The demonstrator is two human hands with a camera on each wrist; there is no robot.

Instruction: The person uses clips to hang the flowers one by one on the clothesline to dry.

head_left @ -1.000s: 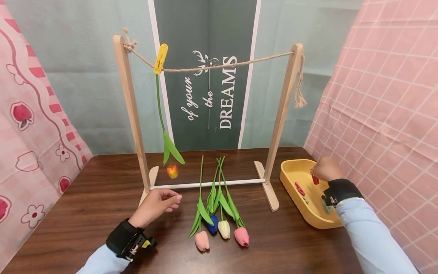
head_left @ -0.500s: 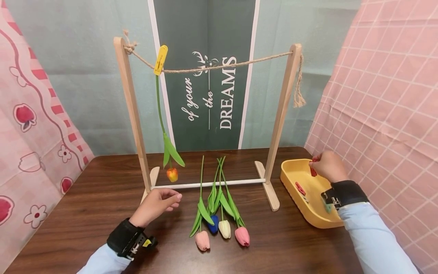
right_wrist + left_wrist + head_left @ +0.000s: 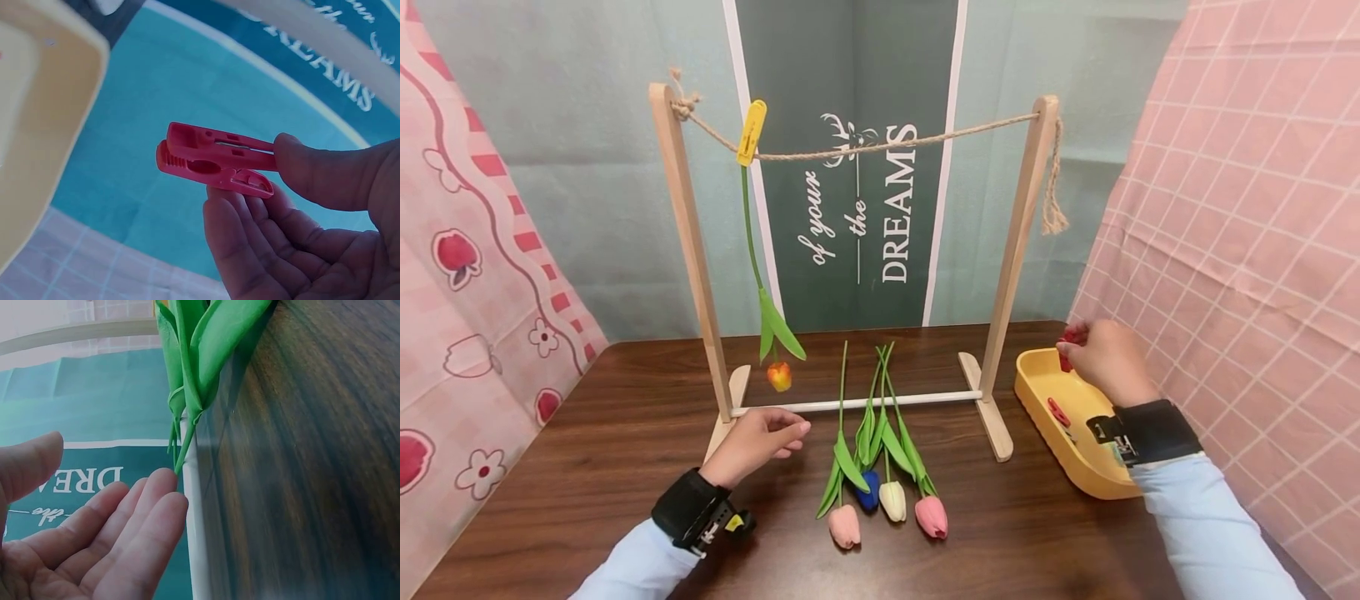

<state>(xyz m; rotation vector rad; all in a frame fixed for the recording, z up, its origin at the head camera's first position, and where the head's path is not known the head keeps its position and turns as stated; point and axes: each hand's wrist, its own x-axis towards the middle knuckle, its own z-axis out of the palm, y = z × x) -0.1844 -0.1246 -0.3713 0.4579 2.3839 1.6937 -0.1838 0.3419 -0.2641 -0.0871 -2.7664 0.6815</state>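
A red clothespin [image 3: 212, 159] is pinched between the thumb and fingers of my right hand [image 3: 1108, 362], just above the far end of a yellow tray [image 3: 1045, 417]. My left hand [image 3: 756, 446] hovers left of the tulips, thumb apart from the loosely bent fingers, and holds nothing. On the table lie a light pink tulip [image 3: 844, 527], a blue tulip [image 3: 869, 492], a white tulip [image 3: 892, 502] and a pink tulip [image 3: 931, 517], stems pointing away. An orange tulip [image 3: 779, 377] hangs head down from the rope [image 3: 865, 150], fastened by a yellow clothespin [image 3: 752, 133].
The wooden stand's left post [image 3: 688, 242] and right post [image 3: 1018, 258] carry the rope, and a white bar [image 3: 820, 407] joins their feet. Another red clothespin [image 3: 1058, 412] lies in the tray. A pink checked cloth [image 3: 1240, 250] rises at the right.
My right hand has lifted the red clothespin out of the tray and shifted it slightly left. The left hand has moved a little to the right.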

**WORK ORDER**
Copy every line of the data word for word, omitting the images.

**SOLUTION TO THIS PROBLEM**
The demonstrator is two human hands with a camera on each wrist; there is no robot.

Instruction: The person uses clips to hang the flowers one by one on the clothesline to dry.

head_left @ -1.000s: 
head_left @ -0.500s: 
right_wrist + left_wrist + head_left @ +0.000s: 

<state>(xyz m; rotation vector rad; all in a frame fixed for the recording, z up, its origin at the head camera's first position, and where the head's path is not known the head keeps its position and turns as stated; point and axes: each hand's wrist, its own x-axis towards the middle knuckle, its own z-axis out of the palm, y = z × x) -0.1844 -0.1246 -0.3713 0.4579 2.3839 1.6937 -0.1838 0.3419 -0.2641 -0.0871 -2.7664 0.6815</state>
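A red clothespin [image 3: 212, 159] is pinched between the thumb and fingers of my right hand [image 3: 1108, 362], just above the far end of a yellow tray [image 3: 1045, 417]. My left hand [image 3: 756, 446] hovers left of the tulips, thumb apart from the loosely bent fingers, and holds nothing. On the table lie a light pink tulip [image 3: 844, 527], a blue tulip [image 3: 869, 492], a white tulip [image 3: 892, 502] and a pink tulip [image 3: 931, 517], stems pointing away. An orange tulip [image 3: 779, 377] hangs head down from the rope [image 3: 865, 150], fastened by a yellow clothespin [image 3: 752, 133].
The wooden stand's left post [image 3: 688, 242] and right post [image 3: 1018, 258] carry the rope, and a white bar [image 3: 820, 407] joins their feet. Another red clothespin [image 3: 1058, 412] lies in the tray. A pink checked cloth [image 3: 1240, 250] rises at the right.
My right hand has lifted the red clothespin out of the tray and shifted it slightly left. The left hand has moved a little to the right.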

The work on this exercise is done.